Ramana Maharshi : A family came from a distant place to seek solace from the grief of losing six sons; the last child had recently died. As though Bhagavan had inspired the question, a devotee asked about using pranayama and other practices to prolong life to enable them to become realised souls, jnanis.

Bhagavan gently replied, “Yes, people do live long if they do these practices, but does a person become a jnani, a realised soul, by living long? A realised soul has really no love for his body. For one who is the embodiment of bliss, the body itself is a disease.
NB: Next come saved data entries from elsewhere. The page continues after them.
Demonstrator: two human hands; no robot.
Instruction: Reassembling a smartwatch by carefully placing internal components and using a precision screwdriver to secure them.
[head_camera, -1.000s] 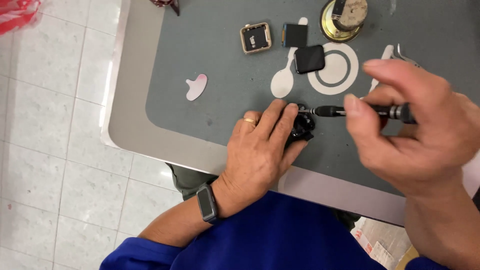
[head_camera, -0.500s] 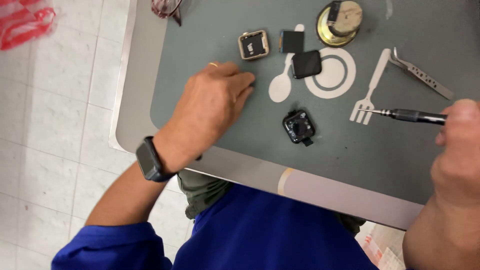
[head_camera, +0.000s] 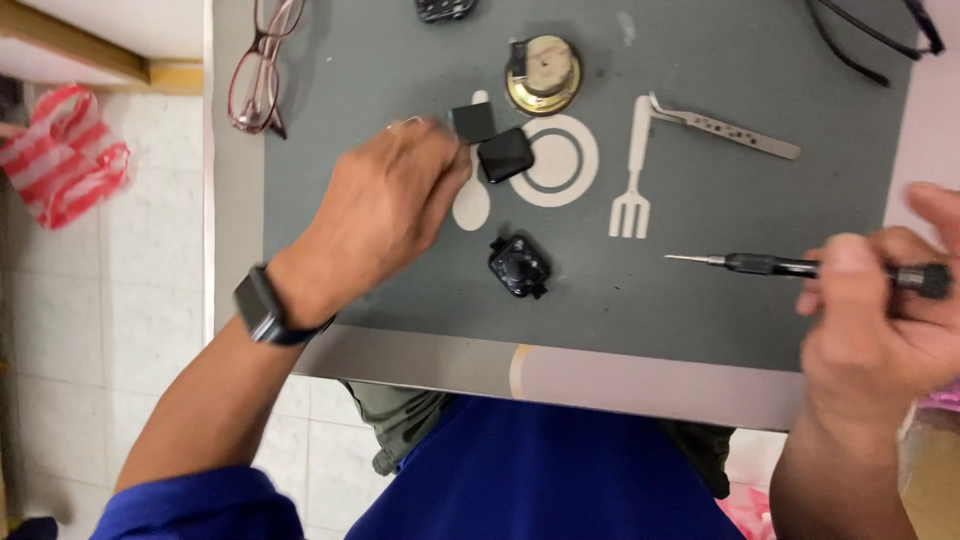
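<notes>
- Right hand (head_camera: 880, 320) grips a slim black screwdriver (head_camera: 800, 266), long axis level, bare tip pointing left toward the small black watch body (head_camera: 518, 267).
- Watch body lies on the grey mat (head_camera: 700, 330), between the two hands, touched by neither; open mat separates it from the tip.
- Left hand (head_camera: 385, 215), watch-strapped at the wrist, sits nearer it, up and to the left, fingers curled at a small black square part (head_camera: 473, 122); grip cannot be told.
- Beyond: second black square (head_camera: 505, 155), printed plate-and-fork outline, brass round piece (head_camera: 543, 76), tweezers (head_camera: 725, 126).
- Far edge of tabletop: red glasses (head_camera: 258, 75).
</notes>
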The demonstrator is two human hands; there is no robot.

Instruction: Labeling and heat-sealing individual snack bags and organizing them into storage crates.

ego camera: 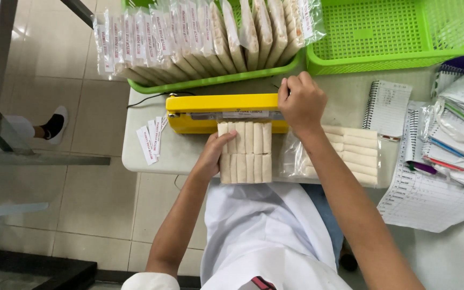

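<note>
A yellow heat sealer (216, 111) lies across the white table (135, 153). My right hand (300, 102) presses down on the right end of its yellow arm. A clear bag of pale wafer sticks (245, 153) has its top end under the sealer's arm. My left hand (213, 156) holds that bag by its left side. Another filled bag of wafer sticks (345, 156) lies to the right, partly under my right forearm.
A green tray (210, 80) with several sealed bags stands behind the sealer; a second green basket (371, 32) is at the back right. Paper labels (151, 139) lie at the left. Notebooks, papers and pens (447, 139) cover the right. Another person's foot (55, 124) shows at the left.
</note>
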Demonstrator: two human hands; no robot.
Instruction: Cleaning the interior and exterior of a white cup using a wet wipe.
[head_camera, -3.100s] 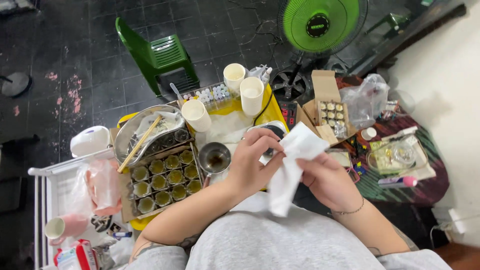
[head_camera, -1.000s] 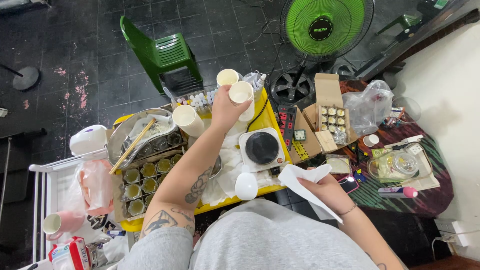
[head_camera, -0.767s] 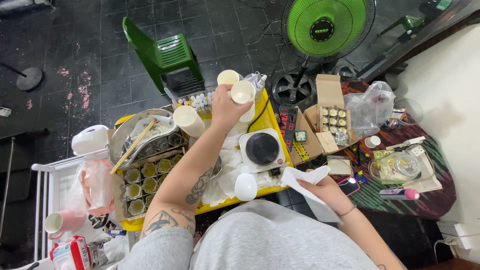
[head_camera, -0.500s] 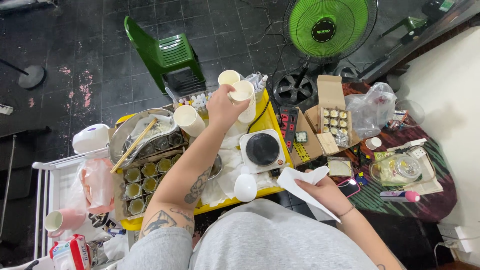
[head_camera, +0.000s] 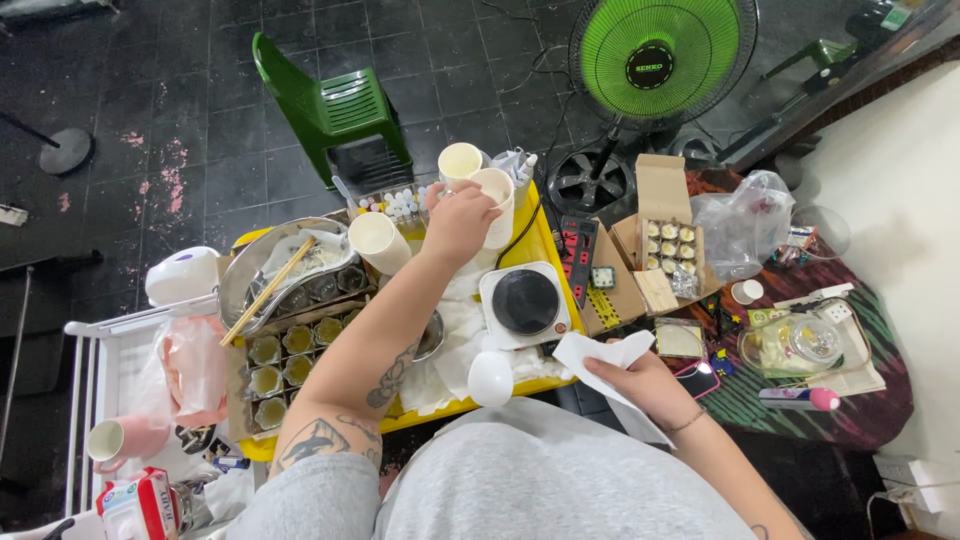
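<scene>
So my left hand (head_camera: 458, 222) is stretched out over the far side of the yellow table (head_camera: 545, 245), fingers curled around the rim of a tall cream cup (head_camera: 495, 205) that's standing upright there. Another cup (head_camera: 460, 161) just like it sits right behind it, touching or nearly so, and a third cup (head_camera: 377, 241) is off to the left of my hand, tipped a bit. My right hand (head_camera: 640, 385) is pulled in close to my body, closed loosely on a crumpled white paper towel (head_camera: 600, 355). Between my two hands there's the little hot plate (head_camera: 525, 302), and a white egg-shaped thing (head_camera: 490, 378) near my right hand. Under my left forearm is a tray of small filled jars (head_camera: 285, 365), with a metal bowl (head_camera: 285, 270) and chopsticks (head_camera: 268, 290) beside it.
</scene>
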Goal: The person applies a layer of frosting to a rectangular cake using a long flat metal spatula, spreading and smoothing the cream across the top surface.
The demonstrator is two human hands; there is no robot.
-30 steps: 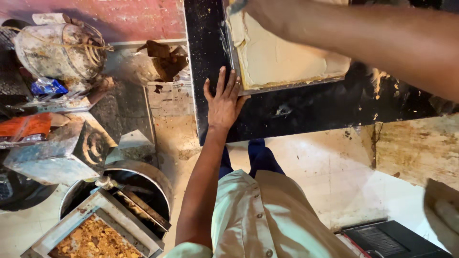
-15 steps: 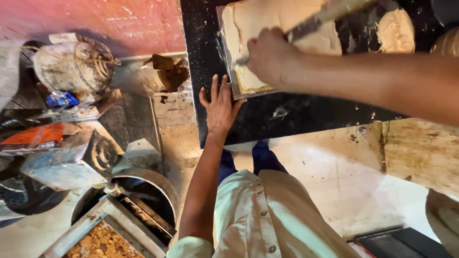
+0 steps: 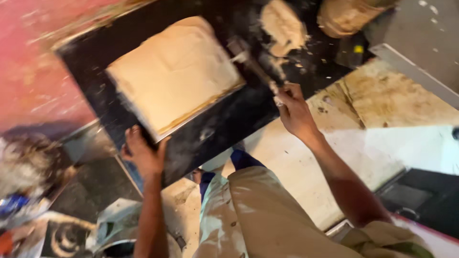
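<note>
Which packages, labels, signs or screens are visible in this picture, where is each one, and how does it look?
Blue packet: far left edge, low; small, blurred, blue with some white.
Orange-red packet: bottom left corner, mostly cut off by the frame.
Yellow sticker-like patch: on the dark counter, upper right; small, square.
No signs or screens are visible.

Slab (image 3: 177,76): pale beige dough-like mass, matt, softly smooth top, browner lower edge.
Worktop (image 3: 224,129): black stone, glossy, smeared with pale crumbs.
Scraper (image 3: 253,64): dull metal blade caked with paste, at 12 o'clock from the right hand (image 3: 296,112).
Trousers (image 3: 258,215): beige cloth, matt, creased.
Wall (image 3: 33,71): red, rough, scuffed.
</note>
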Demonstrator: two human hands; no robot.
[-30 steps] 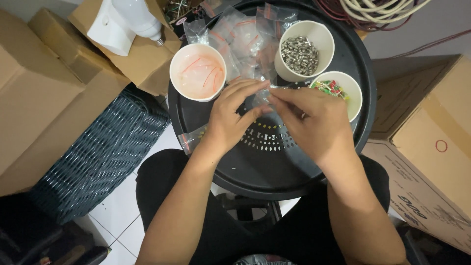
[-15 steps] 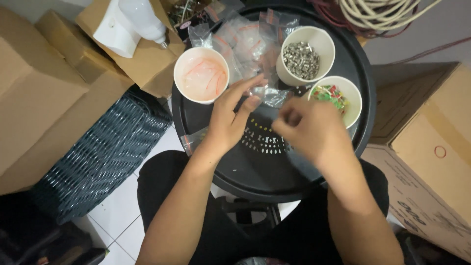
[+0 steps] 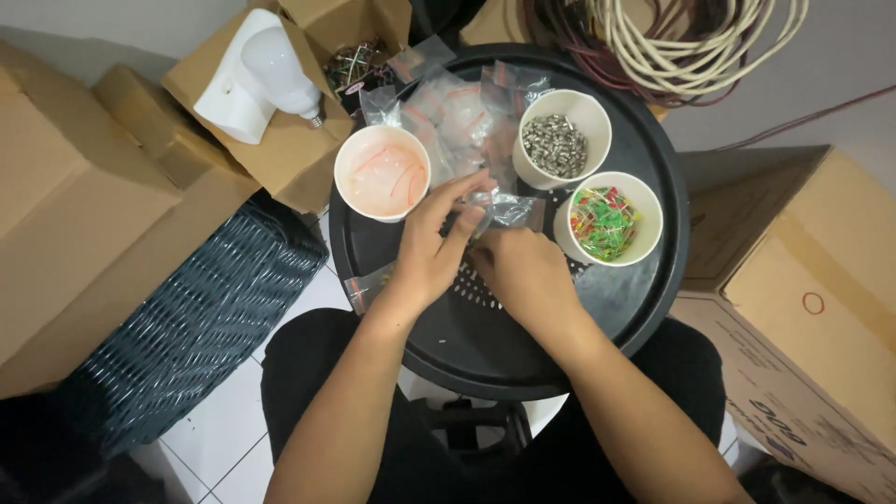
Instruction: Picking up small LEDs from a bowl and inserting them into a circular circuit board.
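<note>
While your hands meet over the round black tray (image 3: 653, 308) in the head view, the small clear plastic bag (image 3: 509, 211) lies just beyond your knuckles, its long axis running left to right. Your left hand (image 3: 431, 250) is the nearer: its fingers stretch forward, loosely spread, tips resting on the bag's left end. Your right hand (image 3: 523, 271) sits just behind the bag, fingers curled under; whether it pinches the bag's edge you cannot tell. Close on the right stands the cup of red and green parts (image 3: 609, 220), beyond it the cup of grey metal pieces (image 3: 558, 142), to the left the cup with pale contents (image 3: 383, 173). More clear bags (image 3: 457, 112) are heaped behind, crowding the far side.
</note>
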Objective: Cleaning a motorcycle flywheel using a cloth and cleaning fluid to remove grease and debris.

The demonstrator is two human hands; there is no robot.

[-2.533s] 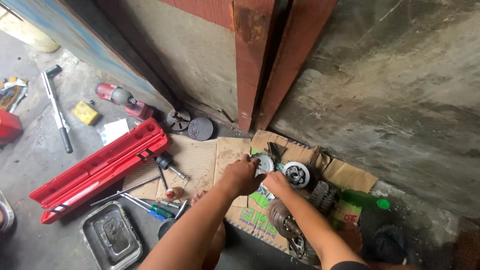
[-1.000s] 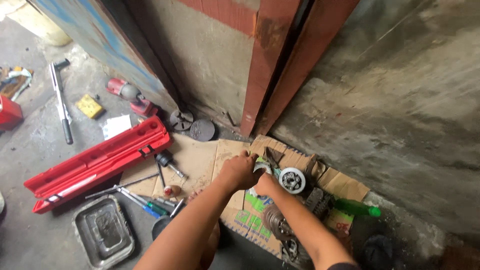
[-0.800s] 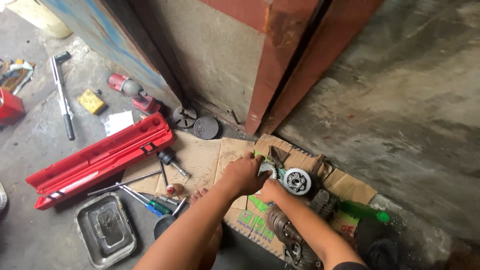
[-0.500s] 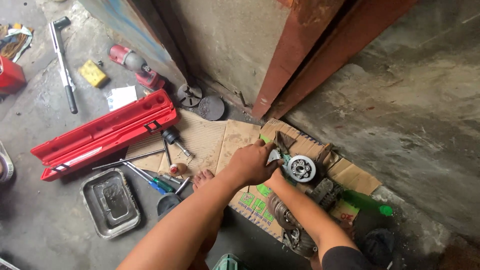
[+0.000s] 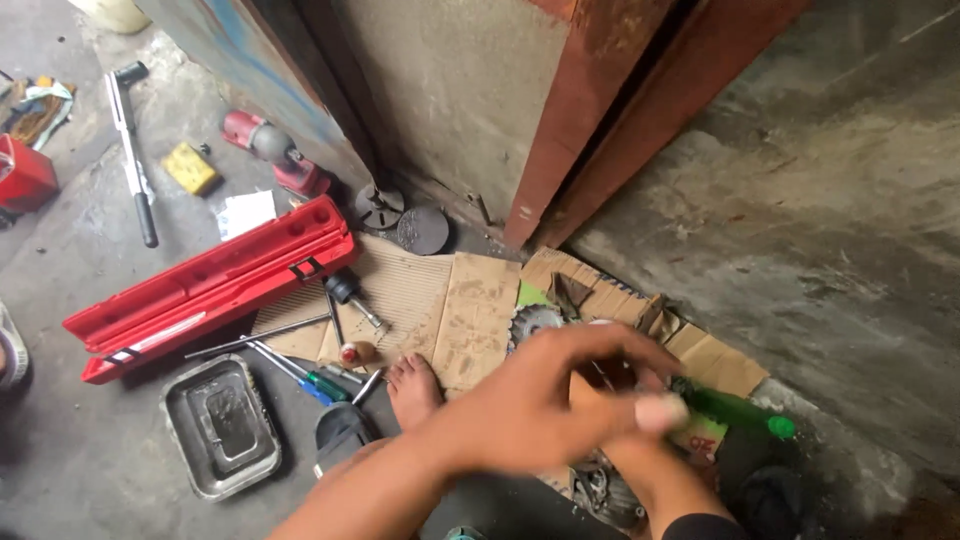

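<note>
Since half a second ago, our left hand point(image 5: 545, 400) has swept up and across toward the camera, so that it now blurs over the spot where the round silver part showed before, and our view has dropped closer to the cardboard point(image 5: 480, 310). We cannot tell whether the left hand is clenched or loose; its fingers look spread and it seems to hold nothing, but the blur hides the palm. Our right hand is almost wholly hidden behind it, with only the forearm point(image 5: 660, 480) showing, so its grasp cannot be judged either. A toothed sprocket point(image 5: 533, 322) peeks out just beyond the left hand's knuckles, lying on the cardboard, and a green bottle point(image 5: 735, 410) lies just beside our fingertips to the right. Our bare foot point(image 5: 413, 385) rests on the cardboard's near edge, close to the screwdrivers point(image 5: 300, 368) and a metal tray point(image 5: 222, 425). We judge that a fast sweep like this could knock the bottle over the cardboard's edge, or scrape our knuckles on the sprocket's teeth.
</note>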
He will await the time to be rid of the body.”

A devotee said, “Some people say we have lived for fifty
years, what more is needed? As though living so long were a
great thing!”

“Yes,” said Bhagavan with a laugh, “that is so. It is a sort of pride and there is a story about it.”

It seems that in the olden days, Brahma once felt proud of the fact that he was long-lived. He went to Vishnu and said, “Do you not see how great a person I am! I am the oldest living person (chiranjeevi).”

Vishnu told him that was not so and that there were people who had lived much longer than he. When Brahma said that could not be, since he was the creator of all living beings, Vishnu took him with him to show him people older than him.

They went along until, at a certain place, they found Romasa Mahamuni. Vishnu asked him his age and how long he expected to live. “Oho!” said Romasa, “you want to know my age? All right, listen then and I will tell you. This era (yuga) consists of so many thousands of years. All these years put together make one day and one night for Brahma. It is according to these calculations that Brahma’s life is limited to one hundred years. When one such Brahma dies, one of the hairs of my body falls out. Corresponding to such deaths as have already occurred, several of my hairs have fallen out, but many more remain. When all my hairs fall out, my life will be over and I shall die.”

Very much surprised at that, they went on to Ashtavakra Mahamuni, an ascetic with eight distortions in his body. When
they told him about all the above calculations, he said that when one such Romasa Mahamuni dies, one of his own distortions would straighten, and when all the distortions had gone, he would die. On hearing this, Brahma was crestfallen.

Similarly, there are many stories. If true realization is attained, who wants this body? For a Realised Soul who enjoys limitless bliss through realization of the Self, why this burden of the body?